Comme je le disais tantôt, il y a effectivement une grande ruée vers les séries. Malheureusement, cela a ouvert un boulevard et tout le monde a suivi la mouvance. Ce qui n‘est pas forcément une bonne chose, car on ne peut plus distinguer la bonne graine de l’ivraie. La prolifération des séries est une mauvaise chose. La quantité ne prime plus sur la qualité. Pour moi, tant qu’il s’agit de trouver du travail pour les artistes, c’est une bonne chose. Mais on ne doit pas privilégier la quantité au point de sous-estimer les qualités techniques et artistiques des séries. Il faut donc une réelle introspection et une volonté affichée de faire notre autocritique pour espérer remédier à ce mal récurrent.
On sent une certaine complicité entre vous et Niokhite …
pétri de talent. La complicité avec Niokhite est le fruit de notre collaboration dans la série « Mayacine ak Dial ». Il me voue un respect immense et c’est mon protégé. Nous avons ensemble un idéal commun.
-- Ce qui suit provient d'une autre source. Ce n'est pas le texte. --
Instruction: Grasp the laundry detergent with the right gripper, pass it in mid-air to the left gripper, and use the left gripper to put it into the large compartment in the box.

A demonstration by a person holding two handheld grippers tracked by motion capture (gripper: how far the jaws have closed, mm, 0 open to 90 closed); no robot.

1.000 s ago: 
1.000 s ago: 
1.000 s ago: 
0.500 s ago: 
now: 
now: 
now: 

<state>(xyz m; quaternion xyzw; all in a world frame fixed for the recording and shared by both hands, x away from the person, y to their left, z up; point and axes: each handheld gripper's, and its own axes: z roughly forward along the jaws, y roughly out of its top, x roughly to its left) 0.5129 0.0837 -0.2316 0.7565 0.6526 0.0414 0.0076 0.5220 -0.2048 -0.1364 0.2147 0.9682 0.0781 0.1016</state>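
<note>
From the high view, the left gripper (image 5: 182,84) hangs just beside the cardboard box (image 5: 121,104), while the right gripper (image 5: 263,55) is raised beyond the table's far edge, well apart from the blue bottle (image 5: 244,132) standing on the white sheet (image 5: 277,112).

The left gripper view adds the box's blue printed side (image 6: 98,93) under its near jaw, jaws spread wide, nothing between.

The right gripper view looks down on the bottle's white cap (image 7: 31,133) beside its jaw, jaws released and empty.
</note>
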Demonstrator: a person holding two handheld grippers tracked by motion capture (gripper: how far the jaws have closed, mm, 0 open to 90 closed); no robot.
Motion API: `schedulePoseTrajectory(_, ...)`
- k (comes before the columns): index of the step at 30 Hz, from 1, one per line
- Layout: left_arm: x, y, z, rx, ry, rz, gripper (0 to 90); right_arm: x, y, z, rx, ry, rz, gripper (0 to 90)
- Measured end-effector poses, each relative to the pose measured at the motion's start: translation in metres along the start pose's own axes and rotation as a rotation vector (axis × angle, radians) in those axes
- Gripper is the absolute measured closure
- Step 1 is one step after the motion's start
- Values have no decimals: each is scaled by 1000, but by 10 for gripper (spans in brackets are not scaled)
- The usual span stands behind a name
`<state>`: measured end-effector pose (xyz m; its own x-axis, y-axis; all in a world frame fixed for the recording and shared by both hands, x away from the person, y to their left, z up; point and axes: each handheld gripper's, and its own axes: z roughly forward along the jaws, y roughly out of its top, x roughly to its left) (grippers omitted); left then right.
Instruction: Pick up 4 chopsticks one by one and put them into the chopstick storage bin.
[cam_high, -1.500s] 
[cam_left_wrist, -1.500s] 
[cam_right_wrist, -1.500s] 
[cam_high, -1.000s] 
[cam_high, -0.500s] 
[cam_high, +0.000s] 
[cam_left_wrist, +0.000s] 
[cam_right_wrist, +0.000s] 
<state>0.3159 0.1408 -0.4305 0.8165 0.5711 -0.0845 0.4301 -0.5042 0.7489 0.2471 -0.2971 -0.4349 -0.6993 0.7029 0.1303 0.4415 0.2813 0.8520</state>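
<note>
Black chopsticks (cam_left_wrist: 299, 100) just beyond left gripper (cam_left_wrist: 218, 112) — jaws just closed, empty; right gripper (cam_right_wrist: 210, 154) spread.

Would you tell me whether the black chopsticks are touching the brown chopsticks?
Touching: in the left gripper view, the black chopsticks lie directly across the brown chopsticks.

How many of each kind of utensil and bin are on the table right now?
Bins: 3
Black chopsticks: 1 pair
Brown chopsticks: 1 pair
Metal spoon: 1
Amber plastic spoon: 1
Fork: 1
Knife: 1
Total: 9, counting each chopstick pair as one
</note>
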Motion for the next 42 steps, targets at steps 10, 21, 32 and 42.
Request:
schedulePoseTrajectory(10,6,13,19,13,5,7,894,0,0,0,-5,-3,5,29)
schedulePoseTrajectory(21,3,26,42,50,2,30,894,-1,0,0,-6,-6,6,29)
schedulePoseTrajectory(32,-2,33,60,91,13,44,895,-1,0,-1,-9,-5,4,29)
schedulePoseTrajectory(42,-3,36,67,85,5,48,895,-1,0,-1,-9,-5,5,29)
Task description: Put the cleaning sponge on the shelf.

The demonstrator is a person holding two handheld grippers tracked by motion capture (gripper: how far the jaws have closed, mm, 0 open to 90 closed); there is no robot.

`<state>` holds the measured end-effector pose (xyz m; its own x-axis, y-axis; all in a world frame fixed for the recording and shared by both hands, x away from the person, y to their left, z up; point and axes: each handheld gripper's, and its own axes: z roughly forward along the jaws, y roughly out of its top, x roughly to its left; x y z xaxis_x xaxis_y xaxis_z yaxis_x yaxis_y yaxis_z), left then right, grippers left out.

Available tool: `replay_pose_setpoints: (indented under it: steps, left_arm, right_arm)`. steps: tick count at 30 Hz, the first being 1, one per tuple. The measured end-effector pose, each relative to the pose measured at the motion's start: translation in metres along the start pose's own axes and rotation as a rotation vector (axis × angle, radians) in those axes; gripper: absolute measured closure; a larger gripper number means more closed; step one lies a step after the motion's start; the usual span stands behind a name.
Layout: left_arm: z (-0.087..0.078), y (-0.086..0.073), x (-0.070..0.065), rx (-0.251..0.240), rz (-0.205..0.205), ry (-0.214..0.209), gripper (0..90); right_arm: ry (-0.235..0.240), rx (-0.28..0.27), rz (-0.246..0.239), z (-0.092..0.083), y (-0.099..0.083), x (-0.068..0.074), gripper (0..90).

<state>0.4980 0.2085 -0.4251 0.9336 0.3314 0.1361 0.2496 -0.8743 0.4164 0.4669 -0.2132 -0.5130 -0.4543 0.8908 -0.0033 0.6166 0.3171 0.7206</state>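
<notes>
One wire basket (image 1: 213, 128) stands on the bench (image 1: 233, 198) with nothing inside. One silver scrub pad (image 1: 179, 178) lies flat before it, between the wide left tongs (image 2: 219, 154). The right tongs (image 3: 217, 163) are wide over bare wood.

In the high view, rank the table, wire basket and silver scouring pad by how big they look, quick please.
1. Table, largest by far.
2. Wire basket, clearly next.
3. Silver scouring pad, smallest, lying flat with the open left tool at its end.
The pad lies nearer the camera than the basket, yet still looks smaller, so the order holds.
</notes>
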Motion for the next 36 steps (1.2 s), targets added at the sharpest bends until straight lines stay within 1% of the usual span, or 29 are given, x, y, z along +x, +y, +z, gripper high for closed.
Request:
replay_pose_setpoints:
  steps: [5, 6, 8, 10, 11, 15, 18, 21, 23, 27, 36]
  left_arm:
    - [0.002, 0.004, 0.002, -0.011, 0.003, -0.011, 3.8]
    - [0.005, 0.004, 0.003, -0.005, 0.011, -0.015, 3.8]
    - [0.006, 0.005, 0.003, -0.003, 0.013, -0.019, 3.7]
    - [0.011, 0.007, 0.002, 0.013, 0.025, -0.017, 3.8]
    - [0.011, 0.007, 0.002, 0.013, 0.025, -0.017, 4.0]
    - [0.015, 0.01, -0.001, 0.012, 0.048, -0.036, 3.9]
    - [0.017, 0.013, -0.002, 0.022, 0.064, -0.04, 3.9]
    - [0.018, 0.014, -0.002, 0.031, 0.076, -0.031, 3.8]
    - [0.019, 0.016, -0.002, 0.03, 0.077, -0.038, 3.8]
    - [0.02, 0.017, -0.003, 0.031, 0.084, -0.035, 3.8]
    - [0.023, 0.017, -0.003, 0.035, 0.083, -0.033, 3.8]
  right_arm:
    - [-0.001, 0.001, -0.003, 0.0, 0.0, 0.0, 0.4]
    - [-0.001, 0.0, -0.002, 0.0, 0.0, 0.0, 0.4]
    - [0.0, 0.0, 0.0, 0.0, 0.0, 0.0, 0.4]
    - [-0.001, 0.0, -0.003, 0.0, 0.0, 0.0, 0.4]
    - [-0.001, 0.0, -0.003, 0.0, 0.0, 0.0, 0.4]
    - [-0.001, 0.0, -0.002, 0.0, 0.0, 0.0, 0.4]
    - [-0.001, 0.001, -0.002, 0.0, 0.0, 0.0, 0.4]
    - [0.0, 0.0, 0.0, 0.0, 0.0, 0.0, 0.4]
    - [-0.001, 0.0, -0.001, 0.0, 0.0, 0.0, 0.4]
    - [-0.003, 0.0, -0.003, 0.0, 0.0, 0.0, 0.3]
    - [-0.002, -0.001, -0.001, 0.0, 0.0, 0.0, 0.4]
Je pense qu’il est en train de se tracer son chemin et qu’il est vraiment sur la bonne voie. En tant que mentor et complice, je lui souhaite le meilleur. Je vous assure que c’est un excellent comédien aux multiples facettes et il va encore surprendre les Sénégalais.
Comment avez-vous vécu l’expérience du Conseil National de Régulation de l’Audiovisuel (CNRA)?
L’expérience au Conseil National de Régulation de l’Audiovisuel a apporté une autre touche dans mes créations. Surtout que j’aime travailler dans le respect strict des droits des enfants, de la communauté en général. Ce fut une très belle expérience et j’y ai appris énormément de choses.
Selon vous, qu’est ce qui plombe le développement du théâtre sénégalais ?
Il ne faut surtout pas se voiler la face et jouer à l’autruche. Il faut oser regarder la réalité en face et pointer du doigt les problèmes. Le théâtre au Sénégal est à l’agonie. Il nous faut une bonne politique culturelle pour s’en sortir. Et pour cela, il faut régler le problème du statut de l’artiste, subventionner les créations et faciliter le déploiement des produits théâtraux.